§ Required action: The part below that opens with the line containing "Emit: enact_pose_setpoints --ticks" and closes with the line containing "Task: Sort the" should be copied exactly, minus any pictures.

(Records from a collection)
────────────────────────────────────────

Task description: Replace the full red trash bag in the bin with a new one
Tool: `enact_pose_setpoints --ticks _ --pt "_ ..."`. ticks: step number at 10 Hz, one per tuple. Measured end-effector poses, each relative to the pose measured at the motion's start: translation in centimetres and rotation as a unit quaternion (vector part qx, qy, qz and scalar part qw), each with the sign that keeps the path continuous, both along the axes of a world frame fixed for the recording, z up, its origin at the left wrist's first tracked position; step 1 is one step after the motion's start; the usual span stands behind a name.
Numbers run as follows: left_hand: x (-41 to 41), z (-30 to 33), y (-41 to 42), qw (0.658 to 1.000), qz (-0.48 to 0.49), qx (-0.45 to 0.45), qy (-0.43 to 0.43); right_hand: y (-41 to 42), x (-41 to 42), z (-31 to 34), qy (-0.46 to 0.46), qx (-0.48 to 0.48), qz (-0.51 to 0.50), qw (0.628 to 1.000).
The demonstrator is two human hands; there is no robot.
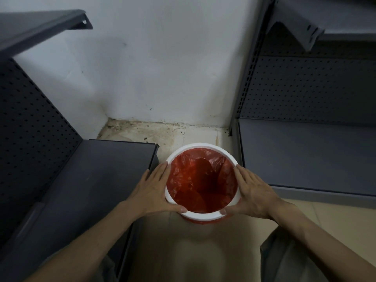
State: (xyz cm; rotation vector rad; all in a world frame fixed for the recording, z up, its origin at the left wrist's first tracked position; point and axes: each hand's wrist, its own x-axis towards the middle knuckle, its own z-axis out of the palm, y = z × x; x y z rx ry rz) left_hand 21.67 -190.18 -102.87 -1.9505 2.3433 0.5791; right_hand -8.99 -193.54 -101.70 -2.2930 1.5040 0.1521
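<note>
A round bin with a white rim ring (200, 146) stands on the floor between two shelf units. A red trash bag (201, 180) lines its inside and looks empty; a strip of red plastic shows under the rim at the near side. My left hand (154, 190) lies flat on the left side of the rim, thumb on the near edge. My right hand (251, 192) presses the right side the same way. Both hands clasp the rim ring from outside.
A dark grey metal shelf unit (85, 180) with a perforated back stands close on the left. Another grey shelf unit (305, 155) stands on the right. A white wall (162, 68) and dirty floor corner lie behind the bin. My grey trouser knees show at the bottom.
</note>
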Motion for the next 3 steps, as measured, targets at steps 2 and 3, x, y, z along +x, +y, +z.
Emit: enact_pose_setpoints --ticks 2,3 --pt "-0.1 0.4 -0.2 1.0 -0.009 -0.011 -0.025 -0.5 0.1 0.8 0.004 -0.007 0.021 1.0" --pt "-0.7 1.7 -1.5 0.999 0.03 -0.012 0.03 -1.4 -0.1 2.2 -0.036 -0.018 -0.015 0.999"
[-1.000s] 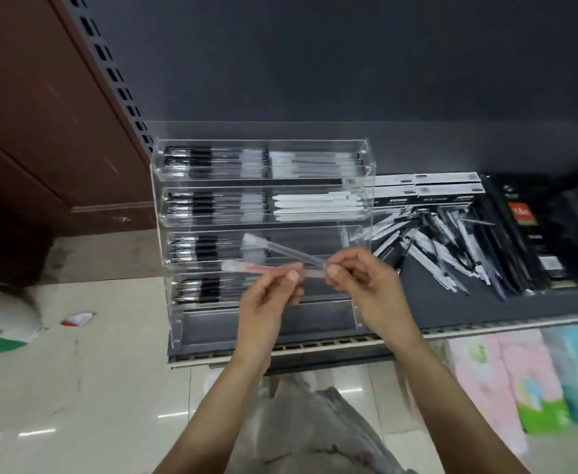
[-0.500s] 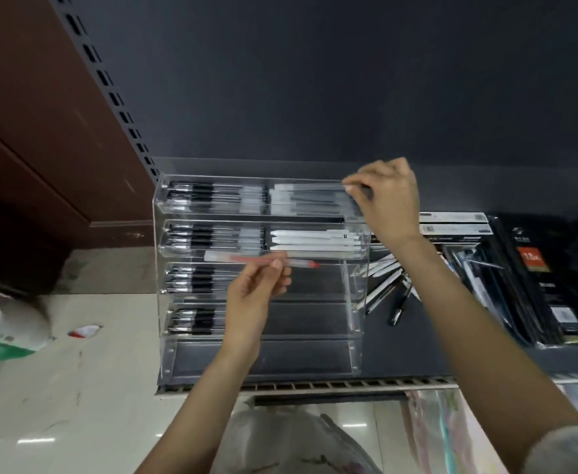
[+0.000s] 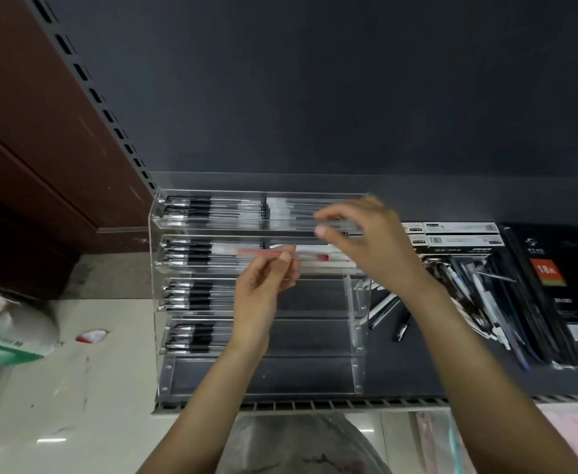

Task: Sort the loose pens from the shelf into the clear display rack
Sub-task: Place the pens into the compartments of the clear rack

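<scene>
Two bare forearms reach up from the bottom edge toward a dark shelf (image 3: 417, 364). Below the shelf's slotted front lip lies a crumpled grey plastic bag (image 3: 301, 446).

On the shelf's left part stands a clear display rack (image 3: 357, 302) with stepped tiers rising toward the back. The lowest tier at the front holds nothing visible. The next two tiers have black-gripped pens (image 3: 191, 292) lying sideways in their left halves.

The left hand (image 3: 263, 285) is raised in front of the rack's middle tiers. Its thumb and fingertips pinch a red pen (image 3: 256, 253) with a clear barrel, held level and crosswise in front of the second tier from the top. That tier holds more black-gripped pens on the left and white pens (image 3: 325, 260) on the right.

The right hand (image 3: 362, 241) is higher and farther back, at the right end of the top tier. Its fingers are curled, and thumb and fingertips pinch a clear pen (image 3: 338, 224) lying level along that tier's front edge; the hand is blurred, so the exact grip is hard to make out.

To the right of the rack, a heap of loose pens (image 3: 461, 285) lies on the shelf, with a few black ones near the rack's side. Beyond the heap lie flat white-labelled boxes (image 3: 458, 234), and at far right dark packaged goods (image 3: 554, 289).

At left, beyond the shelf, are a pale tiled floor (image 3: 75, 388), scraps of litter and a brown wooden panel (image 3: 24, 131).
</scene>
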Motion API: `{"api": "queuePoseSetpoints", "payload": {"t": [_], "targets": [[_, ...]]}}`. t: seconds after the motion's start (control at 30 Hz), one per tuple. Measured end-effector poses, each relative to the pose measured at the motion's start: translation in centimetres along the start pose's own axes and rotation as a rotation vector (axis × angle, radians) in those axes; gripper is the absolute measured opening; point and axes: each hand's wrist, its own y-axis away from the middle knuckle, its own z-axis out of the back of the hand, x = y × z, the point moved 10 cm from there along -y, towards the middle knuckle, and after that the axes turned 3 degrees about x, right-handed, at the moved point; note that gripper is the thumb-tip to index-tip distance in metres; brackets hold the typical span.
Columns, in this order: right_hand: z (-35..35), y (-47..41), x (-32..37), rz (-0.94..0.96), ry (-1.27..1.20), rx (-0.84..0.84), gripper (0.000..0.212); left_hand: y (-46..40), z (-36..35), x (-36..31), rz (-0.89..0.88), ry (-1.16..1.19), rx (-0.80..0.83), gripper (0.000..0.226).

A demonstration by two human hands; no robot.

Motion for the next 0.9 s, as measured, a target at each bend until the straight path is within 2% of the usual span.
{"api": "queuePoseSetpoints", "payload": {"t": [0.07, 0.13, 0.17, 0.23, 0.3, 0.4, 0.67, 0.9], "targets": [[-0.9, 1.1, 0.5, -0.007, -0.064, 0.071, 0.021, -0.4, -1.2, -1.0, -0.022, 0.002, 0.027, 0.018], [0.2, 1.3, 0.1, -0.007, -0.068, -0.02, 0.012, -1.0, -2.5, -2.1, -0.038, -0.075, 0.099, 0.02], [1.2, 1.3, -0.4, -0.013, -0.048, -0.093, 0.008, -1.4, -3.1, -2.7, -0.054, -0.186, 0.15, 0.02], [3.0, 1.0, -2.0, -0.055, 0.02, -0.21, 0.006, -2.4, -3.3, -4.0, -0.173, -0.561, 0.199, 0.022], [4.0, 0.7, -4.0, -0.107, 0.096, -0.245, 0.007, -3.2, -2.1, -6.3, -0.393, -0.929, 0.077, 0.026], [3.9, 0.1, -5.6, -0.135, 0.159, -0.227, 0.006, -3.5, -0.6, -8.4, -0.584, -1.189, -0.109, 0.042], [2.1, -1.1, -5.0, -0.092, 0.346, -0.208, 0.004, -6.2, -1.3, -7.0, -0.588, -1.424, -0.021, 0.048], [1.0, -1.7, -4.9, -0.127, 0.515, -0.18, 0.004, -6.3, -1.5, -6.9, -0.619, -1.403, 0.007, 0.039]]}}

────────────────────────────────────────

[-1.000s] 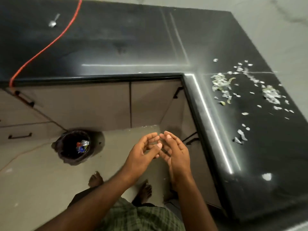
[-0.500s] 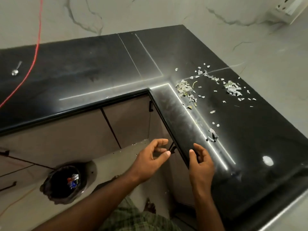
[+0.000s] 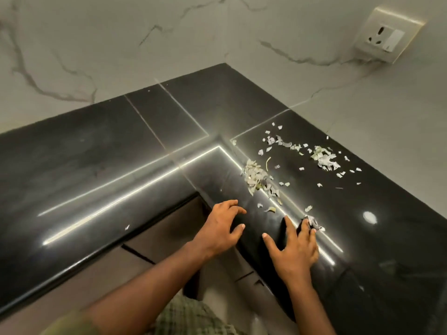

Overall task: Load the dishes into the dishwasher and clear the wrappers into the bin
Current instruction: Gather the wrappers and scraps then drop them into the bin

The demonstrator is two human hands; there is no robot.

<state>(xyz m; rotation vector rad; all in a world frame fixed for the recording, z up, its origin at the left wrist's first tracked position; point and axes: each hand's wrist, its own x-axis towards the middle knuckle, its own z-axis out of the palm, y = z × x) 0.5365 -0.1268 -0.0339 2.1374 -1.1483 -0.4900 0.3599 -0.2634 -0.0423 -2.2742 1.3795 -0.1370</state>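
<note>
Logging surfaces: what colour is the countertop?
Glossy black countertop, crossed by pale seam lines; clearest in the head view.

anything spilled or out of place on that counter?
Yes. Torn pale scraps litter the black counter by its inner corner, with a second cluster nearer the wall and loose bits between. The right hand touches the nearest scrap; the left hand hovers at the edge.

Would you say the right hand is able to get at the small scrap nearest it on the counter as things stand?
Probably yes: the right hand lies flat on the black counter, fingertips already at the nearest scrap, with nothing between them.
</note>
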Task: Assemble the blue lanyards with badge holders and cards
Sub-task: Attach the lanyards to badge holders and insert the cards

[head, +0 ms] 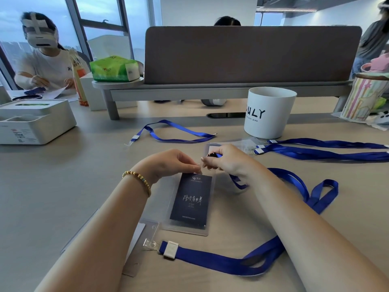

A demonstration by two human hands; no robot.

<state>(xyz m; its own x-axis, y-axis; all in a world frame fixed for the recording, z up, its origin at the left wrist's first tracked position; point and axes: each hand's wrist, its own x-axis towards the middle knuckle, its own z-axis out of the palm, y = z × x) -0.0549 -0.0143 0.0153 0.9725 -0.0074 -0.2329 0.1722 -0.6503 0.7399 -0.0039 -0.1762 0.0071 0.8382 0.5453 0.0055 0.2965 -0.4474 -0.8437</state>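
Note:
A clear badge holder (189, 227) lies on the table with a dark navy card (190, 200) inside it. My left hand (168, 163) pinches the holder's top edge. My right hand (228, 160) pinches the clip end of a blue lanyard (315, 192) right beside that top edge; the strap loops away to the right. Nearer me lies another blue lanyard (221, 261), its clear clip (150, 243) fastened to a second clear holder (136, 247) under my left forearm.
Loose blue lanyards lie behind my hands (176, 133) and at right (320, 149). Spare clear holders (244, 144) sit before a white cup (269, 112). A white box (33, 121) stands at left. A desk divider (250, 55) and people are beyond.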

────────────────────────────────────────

§ Your response:
Emit: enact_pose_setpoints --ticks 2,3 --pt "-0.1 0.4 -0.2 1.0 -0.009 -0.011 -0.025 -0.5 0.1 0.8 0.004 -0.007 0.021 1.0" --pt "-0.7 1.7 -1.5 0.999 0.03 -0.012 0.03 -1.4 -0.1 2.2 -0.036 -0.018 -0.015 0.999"
[-1.000s] 
[-0.500s] 
[+0.000s] 

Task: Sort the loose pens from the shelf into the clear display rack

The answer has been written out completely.